As a cleaner alternative to petroleum-based products, biofuels and biochemicals made from sorghum and other bioenergy crops can help mitigate climate change and guarantee food security by not competing with staple food crops for land and water. The study will accelerate the efforts to design a better bioenergy sorghum feedstock, providing not only more knowledge of sorghum stem tissue at the cell-type but also several potential cell-type specific promoters for genetic engineering.

For example, one bottleneck in sorghum lipid production is that oil does not accumulate in its most abundant cell type (pith), and high amounts of lipids accumulate at an early growing stage, which impairs plant growth and results in low biomass. Applying cell-type-specific promoters upstream of critical genes identified in the plant’s lipid-production process can direct the accumulation of oil in desirable cell types. And with the lab’s ongoing research on gene temporal regulatory patterns, that could eventually lead to lipid accumulation at a more beneficial growing stage as well.

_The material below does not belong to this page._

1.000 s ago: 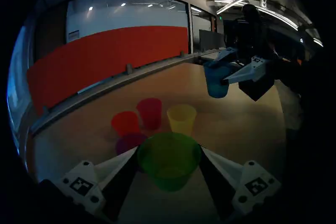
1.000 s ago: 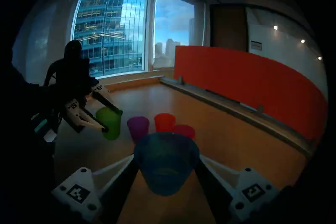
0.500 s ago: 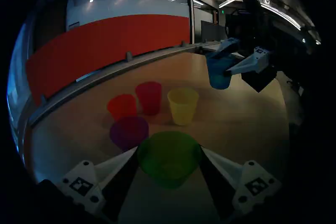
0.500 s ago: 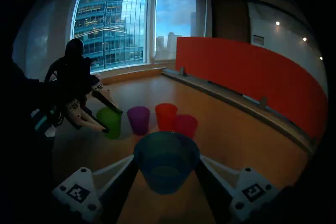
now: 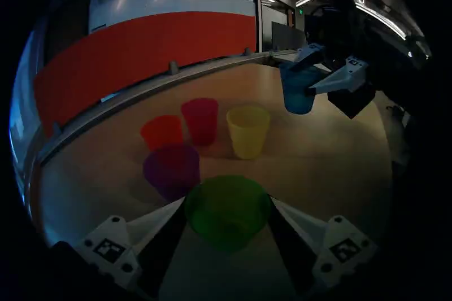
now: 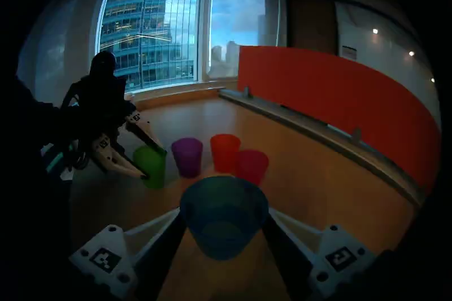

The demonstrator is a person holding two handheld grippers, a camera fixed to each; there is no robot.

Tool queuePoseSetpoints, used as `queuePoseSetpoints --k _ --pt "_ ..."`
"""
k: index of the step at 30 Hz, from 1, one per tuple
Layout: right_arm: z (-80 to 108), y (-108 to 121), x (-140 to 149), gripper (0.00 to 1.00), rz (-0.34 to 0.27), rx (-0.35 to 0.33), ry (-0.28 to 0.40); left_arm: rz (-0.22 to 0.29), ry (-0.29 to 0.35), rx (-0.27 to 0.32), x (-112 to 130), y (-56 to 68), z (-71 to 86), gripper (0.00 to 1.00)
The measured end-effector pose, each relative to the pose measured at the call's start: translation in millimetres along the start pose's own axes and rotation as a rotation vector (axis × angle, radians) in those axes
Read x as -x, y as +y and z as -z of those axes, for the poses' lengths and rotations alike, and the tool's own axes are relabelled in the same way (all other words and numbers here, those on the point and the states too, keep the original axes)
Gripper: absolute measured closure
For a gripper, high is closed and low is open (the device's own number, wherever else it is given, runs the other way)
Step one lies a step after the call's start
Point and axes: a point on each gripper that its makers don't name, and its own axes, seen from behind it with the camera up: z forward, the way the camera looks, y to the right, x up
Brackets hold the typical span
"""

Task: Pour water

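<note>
Four cups stand close together on the table (image 5: 339, 148) ahead of you: purple cup (image 5: 171, 168) nearest, w/ orange cup (image 5: 162, 131), pink cup (image 5: 200, 120) & yellow cup (image 5: 247, 130) behind. Your left gripper (image 5: 227, 210) is clamped on the green cup (image 5: 227, 227), upright, both fingers on its sides. Your right gripper (image 6: 224, 216) clamps the blue cup (image 6: 224, 233) likewise, beyond & right of the yellow one. Poss. water inside, but it's too dim to tell.
</note>
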Motion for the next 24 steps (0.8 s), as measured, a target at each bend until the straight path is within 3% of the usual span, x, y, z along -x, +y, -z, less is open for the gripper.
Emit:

The study is the first high-resolution insight into gene expression in mature internodes — the sections of the stem between nodes where leaves grow, said CABBI Co-PI Kankshita Swaminathan of HudsonAlpha.

“It lays the foundation for engineering specific cell types to produce novel bioproducts,” she said.

Co-authors on this study include CABBI researchers Brandon James and Brenda Marcial of Hudson Alpha; GLBRC Co-PI John Mullet and Brian McKinley of the Department of Biochemistry & Biophysics at Texas A&M University; Muhammad Rizwan of Plant Biology at Illinois; and William Chrisler, Lye Meng Markillie, Matthew J. Gaffrey, Hugh D. Mitchell, and Galya Orr of PNNL.